Jutro w Teatrze Rozbark zobaczyć można spektakl „Umarłam w krasie - czyli przypuszczalnie żyłam”. To sztuka poruszająca temat codzienności starszych ludzi. Jej główny celem jest refleksja nad osobami starszymi, które czują się odsunięte i samotne oraz seniorami, którzy nadal prowadzą aktywne i pełne energii życie.
Gościem specjalnym spektaklu będzie DJ WIKA, która poprowadzi afterparty. Wirginia Szmyt jest idealnym przykładem na to, że starość nie musi być przygnębiająca i samotna.
- Z tą samotnością to jest tak, że każdy odbiera ją inaczej, są ludzie, którzy nie mogą znieść samotności, cierpią z jej powodu, funkcjonują dopiero wtedy gdy mają kogoś blisko obok siebie, ale są i tacy, którym samotność nie przeszkadza. Najważniejsze to rozeznać jaką się jest osobą i jeżeli bardzo męczymy się bez kogoś drugiego, to spróbujmy znaleźć sobie partnera na jesień życia – mówiła dla echodnia.eu DJ WIKA.
Jak twierdzi seniorka, osobiście zeswatała 23 małżeństwa. Sama uważa, że polscy seniorzy powinni zostać zresocjalizowani, bo realia życia dziś zdecydowanie się zmieniły. Jej zdaniem osobom starszym wcale nie służy nadmiar wypoczynku i wolnego czasu.
- Najgorzej seniorów wkurza jak dzieci przychodzą i mówią przy wyjściu, no to teraz odpocznij sobie tato, a on przecież po całych dniach odpoczywa, chciałby wreszcie coś robić. I moja misja polega na tym, żeby wykrzesać w seniorach tę chęć do aktywności – mówi DJ-ka.
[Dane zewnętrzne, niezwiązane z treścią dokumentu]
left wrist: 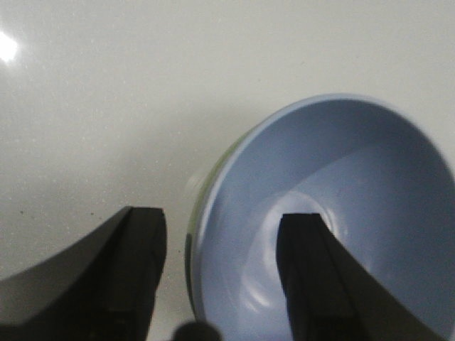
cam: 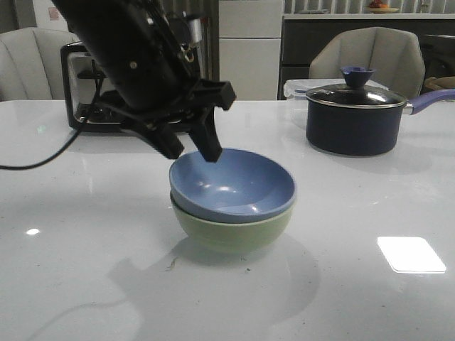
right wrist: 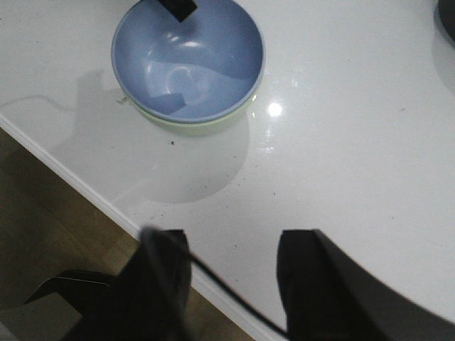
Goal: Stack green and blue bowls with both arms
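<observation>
1. Dusty blue matte bowl (cam: 234,186) sat nested inside the pale sage green matte bowl (cam: 234,231), both near the middle of the glossy white table (cam: 370,213). The blue one looked a bit tilted in there.
2. Left gripper (cam: 192,151) hung right at the blue bowl's back-left rim, jaws spread apart, one finger (left wrist: 313,277) over the inside and the other outside. It gripped nothing.
3. Right gripper (right wrist: 227,273) was well away from the stack, near the table edge over bare tabletop, jaws also apart and empty.
4. Other stuff: a dark lidded saucepan with a bluish handle (cam: 355,117) stood off at the back right, well clear of the bowls.
5. Black toaster-looking appliance (cam: 89,89) sat back left, mostly hidden behind the left arm, with a black cable (cam: 35,163) trailing off it across the table.
</observation>
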Tool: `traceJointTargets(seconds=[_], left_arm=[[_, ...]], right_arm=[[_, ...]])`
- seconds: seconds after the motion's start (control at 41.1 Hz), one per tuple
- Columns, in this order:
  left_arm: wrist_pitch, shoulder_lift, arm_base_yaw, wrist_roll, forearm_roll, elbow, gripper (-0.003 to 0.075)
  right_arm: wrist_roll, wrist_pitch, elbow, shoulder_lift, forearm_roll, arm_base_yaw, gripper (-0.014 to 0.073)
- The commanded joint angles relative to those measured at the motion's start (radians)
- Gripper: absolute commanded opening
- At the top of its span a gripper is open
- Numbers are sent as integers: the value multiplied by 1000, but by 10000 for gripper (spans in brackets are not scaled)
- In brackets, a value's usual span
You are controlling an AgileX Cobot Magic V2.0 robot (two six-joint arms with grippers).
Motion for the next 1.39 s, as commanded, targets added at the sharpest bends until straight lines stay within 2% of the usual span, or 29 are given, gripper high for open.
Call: traceJointTargets(seconds=[0.0, 0.195, 0.365, 0.926, 1.12, 1.364], left_arm=[[-13, -132, -9, 44, -22, -33, 409], [8, -312, -9, 121, -18, 37, 401], [8, -502, -9, 200, -9, 184, 401], [8, -1148, -9, 201, 33, 594, 401], [8, -1266, -9, 201, 35, 668, 401], [9, -1278, -9, 175, 54, 707, 400]], right_arm=[[-15, -55, -28, -7, 2, -3, 416], [-15, -55, -28, -7, 2, -3, 416], [-15, -55, -28, -7, 2, -3, 416], [-15, -55, -28, -7, 2, -3, 416], [-15, -57, -28, -7, 2, -3, 416], [-15, -45, -28, -6, -42, -3, 416]])
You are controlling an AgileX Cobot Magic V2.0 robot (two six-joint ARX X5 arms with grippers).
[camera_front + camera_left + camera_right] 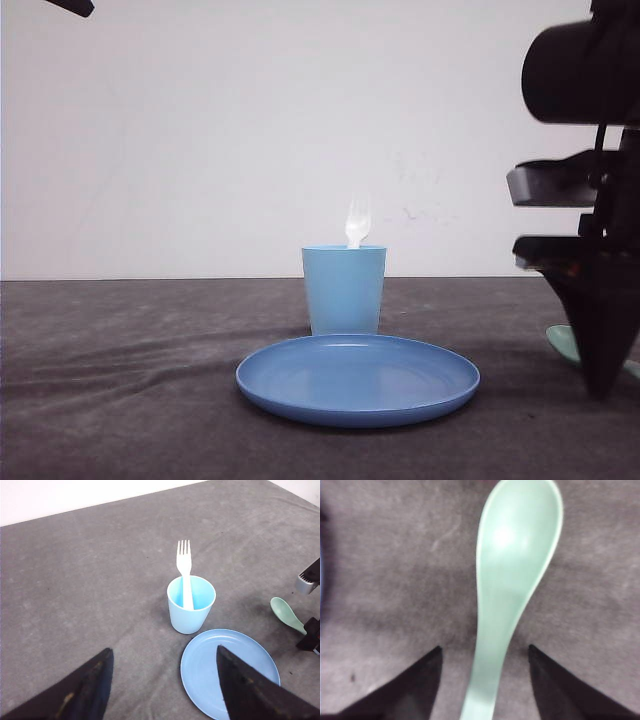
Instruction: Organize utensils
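Note:
A white fork (357, 222) stands tines-up inside the light blue cup (343, 290) at mid-table; the same fork (184, 565) and cup (191, 612) show in the left wrist view. The mint-green spoon (512, 570) lies flat on the grey cloth at the right (562, 342) (287, 614). My right gripper (485, 647) is open and low over it, one finger on each side of the handle with a gap on both sides. It comes down at the far right (598, 380). My left gripper (164, 651) hangs open and holds nothing, well above the table near the plate.
A blue round plate (358, 380) lies just in front of the cup, its rim (192, 677) close to the cup's base. Bare grey cloth spreads to the left of the cup and plate. A white wall stands behind the table.

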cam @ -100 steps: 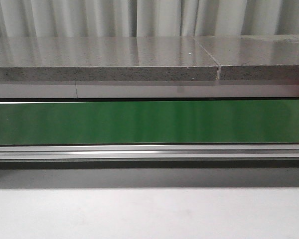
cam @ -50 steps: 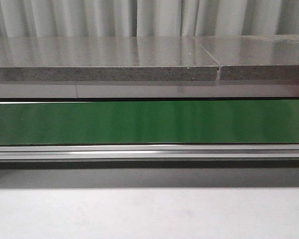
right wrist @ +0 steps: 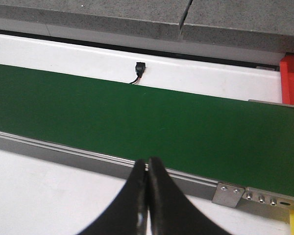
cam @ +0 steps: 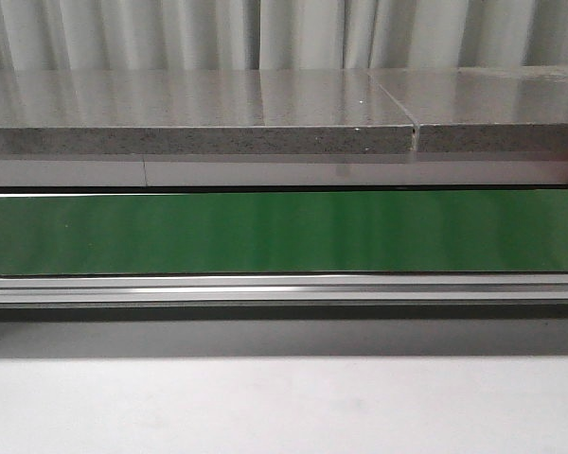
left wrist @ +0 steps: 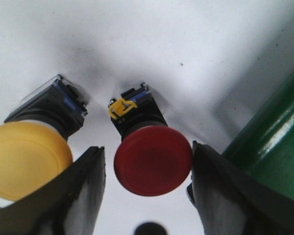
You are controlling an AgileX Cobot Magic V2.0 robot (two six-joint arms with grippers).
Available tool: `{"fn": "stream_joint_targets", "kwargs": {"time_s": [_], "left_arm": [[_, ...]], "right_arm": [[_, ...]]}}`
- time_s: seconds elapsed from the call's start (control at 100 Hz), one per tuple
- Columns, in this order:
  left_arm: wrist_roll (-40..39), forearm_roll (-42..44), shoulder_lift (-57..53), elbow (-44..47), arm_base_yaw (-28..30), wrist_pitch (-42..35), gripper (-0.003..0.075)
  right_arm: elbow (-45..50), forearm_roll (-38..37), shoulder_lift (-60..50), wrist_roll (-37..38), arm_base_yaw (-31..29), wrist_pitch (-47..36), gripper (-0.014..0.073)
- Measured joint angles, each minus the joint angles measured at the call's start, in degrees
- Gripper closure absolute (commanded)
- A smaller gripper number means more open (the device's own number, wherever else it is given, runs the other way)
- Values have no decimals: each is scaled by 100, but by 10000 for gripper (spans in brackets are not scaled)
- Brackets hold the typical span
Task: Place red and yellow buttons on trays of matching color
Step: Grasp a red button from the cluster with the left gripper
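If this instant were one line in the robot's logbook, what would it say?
left gripper: open around red button | yellow button: beside, outside fingers | right gripper: shut, empty, above green belt

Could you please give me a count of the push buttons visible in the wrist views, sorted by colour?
Red button: 1, lying between the fingers of the open left gripper.
Yellow button: 1, outside that gripper, beside one finger.
Total: 2 buttons. None shows in the right wrist view or the front view.
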Motion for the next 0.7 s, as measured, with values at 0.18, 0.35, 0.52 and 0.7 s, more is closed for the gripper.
{"fn": "stream_joint_targets", "kwargs": {"time_s": [0.18,0.35,0.52,0.7], "left_arm": [[4,0,49,-13,0,-45,356],[4,0,59,-26,0,-154,436],[72,12,59,-26,0,-179,524],[105,12,46,-54,0,-181,566]], "right_arm": [[0,0,0,0,0,0,660],[0,0,0,0,0,0,660],[0,0,0,0,0,0,660],[0,0,0,0,0,0,660]]}}
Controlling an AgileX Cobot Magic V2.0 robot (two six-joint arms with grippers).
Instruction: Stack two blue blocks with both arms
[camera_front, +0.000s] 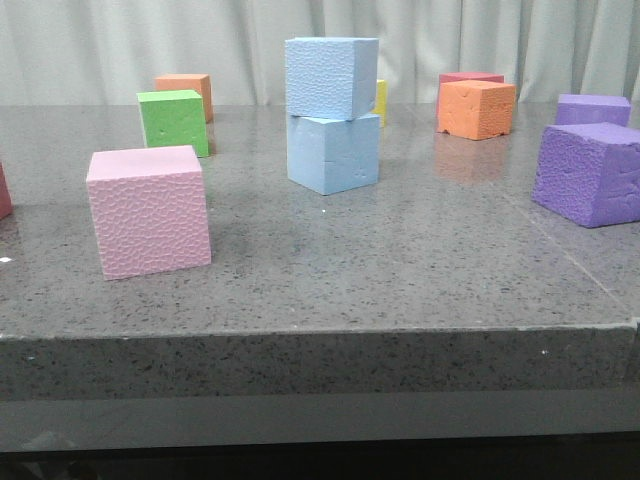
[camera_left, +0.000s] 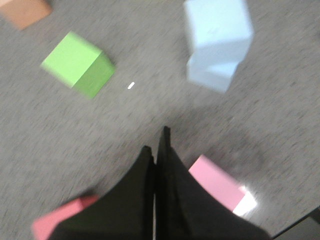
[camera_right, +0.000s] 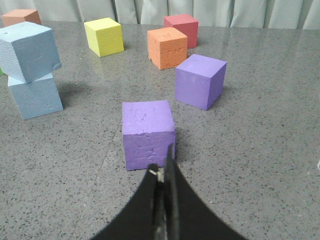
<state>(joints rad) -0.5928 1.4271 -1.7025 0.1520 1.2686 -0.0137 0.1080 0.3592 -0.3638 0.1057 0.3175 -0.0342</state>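
We judge the stack done: the pebbly blue block (camera_front: 331, 77) sits skewed on the smoother blue block (camera_front: 333, 152), left tool (camera_left: 156, 147) and right tool (camera_right: 164, 165) both closed, empty.

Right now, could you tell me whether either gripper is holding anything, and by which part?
Nothing is held: the left gripper and right gripper are both shut and empty.

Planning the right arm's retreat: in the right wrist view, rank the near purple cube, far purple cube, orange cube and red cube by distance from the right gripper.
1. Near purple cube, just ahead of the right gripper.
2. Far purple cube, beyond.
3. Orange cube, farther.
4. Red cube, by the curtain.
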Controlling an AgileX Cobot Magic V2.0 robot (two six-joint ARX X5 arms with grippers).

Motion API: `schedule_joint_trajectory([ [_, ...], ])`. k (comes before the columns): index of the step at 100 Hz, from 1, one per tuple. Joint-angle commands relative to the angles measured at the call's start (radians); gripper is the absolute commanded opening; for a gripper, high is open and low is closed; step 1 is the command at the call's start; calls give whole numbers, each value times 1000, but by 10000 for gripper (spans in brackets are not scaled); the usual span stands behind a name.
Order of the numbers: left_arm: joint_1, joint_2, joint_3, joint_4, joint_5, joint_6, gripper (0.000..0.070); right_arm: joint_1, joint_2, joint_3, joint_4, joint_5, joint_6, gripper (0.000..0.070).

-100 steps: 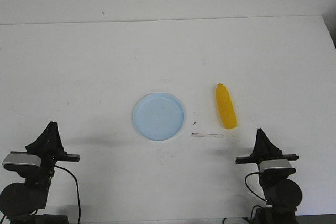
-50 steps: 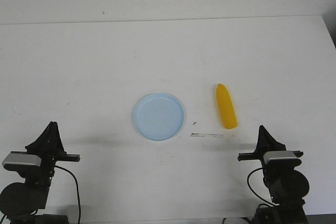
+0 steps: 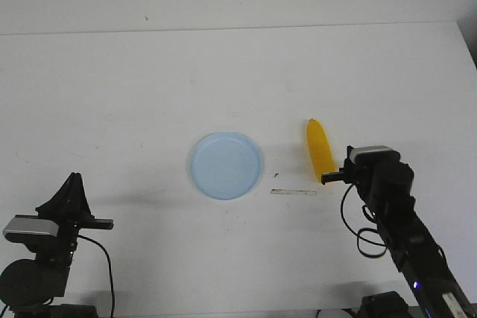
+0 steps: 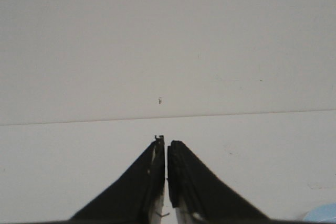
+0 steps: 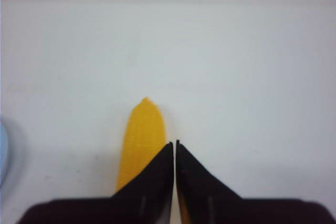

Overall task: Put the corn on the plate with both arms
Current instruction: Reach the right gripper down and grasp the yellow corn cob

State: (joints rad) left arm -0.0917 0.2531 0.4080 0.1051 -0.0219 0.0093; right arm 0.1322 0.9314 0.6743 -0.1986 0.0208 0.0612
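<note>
The yellow corn [image 3: 320, 151] lies on the white table, right of the pale blue plate [image 3: 225, 165], its tip pointing away. The plate has nothing on it. My right gripper [image 3: 344, 171] is reached forward, just at the corn's near end and slightly to its right. It is shut and empty. In the right wrist view the shut gripper [image 5: 174, 142] hangs over the near part of the corn [image 5: 142, 129]. My left gripper [image 3: 73, 186] is shut and empty, low at the front left, far from the plate. The left wrist view shows its closed gripper [image 4: 166, 140] over bare table.
A thin pale strip [image 3: 294, 192] lies on the table between the plate and the corn's near end, with a tiny dark speck [image 3: 276, 174] beside it. A sliver of the plate shows in both wrist views [image 4: 323, 214] [image 5: 2, 150].
My right arm has lifted from its low rest at the front right and reached forward and left to the corn's near end. The left arm, corn and plate have not moved.
</note>
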Motion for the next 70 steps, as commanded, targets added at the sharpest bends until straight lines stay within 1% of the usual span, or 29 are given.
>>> schedule_joint_trajectory([
  [1, 1, -1, 7, 16, -1, 9, 1, 13, 98, 90, -51, 5, 21, 5],
  [18, 1, -1, 7, 16, -1, 9, 1, 26, 328, 336, -304, 2, 27, 6],
  [27, 1, -1, 7, 16, -1, 9, 1, 32, 440, 463, -439, 2, 71, 6],
  [36, 1, -1, 7, 16, -1, 9, 1, 35, 527, 554, -524, 3, 107, 12],
  [41, 1, -1, 7, 16, -1, 9, 1, 35, 573, 600, -565, 3, 116, 30],
  [44, 1, -1, 7, 16, -1, 9, 1, 37, 597, 623, -588, 4, 119, 64],
  [45, 1, -1, 7, 16, -1, 9, 1, 38, 610, 634, -598, 6, 120, 94],
  [47, 1, -1, 7, 16, -1, 9, 1, 39, 620, 644, -607, 6, 121, 128],
  [58, 1, -1, 7, 16, -1, 9, 1, 39, 682, 686, -648, 5, 124, 440],
  [63, 1, -1, 7, 16, -1, 9, 1, 40, 697, 686, -647, 5, 124, 491],
  [70, 1, -1, 7, 16, -1, 9, 1, 43, 716, 686, -652, 5, 124, 498],
])
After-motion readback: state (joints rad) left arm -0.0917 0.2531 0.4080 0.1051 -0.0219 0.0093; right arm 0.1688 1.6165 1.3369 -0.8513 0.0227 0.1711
Robi to chociażby poprzez organizację imprez międzypokoleniowych. Są one szczególne, bo pozwalają osobom starszym i młodszym pobyć razem. Dotychczas DJ-ka grała na sylwestrach, imprezach dla studentów, 18-tkach i 40-tkach. I choć, jak przyznaje, „rozkręcenie” zabawy dla osób z tak różnych przedziałów wiekowych bywa trudne (młodzież bawi się inaczej, przy ciemnym świetle), jej się udaje.
Seniorka swoim przykładem udowadnia innym, że muszą znaleźć coś, co lubią robić i że nie mogą się tego bać. Może to być niezwykle ważna pomoc osobom biednym i słabszym od siebie, ale także zwyczajne chodzenie na tańce. Niestety, jak twierdzi, seniorzy często czują barierę przed robieniem czegoś nowego, bo boją się opinii innych.
- Ja jestem przykładem, że warto mieć marzenia i je realizować. Mój wiek nie jest tajemnicą, ja się nie wstydzę swojego wieku. Młodym się jest pięknym i bywa się krótko. Życie trzeba tak przeżyć, żeby sprawiało nam radość, przyjemność. To nieprawda, że jak będę leżał i pachniał, to będę długo żył. Będę długo żył, kiedy będę aktywny, kiedy nie będę miał czasu na starość. Ja nie mam czasu starzeć się, ja jeszcze nie byłam nawet jednego dnia na emeryturze – mówi artystka.
Chce przekazać seniorom swój sposób na życie – aktywność i codzienne uczenie się czegoś nowego. Jej zdaniem w polskich realiach po przejściu na emeryturę ludzie przestają istnieć. To bardzo negatywne zjawisko, bo seniorzy to ogromny, niewykorzystany potencjał.
Sama przez większość życia pracowała jako pedagog trudnej młodzieży. Dziś wydaje płyty, gra na międzypokoleniowych imprezach i organizuje parady seniorów, a nawet myśli o założeniu partii politycznej. Choć nie ma muzycznego wykształcenia, uczy się miksowania od „młodych”. Chętnie poznaje gatunki, których nie było w czasach jej młodości – elektronika, techno czy metal. I choć cieszy ją powrót mody na lata 60-70, próbuje wypracować swój własny styl muzyczny. Bo bycie DJ-em to bycie artystą.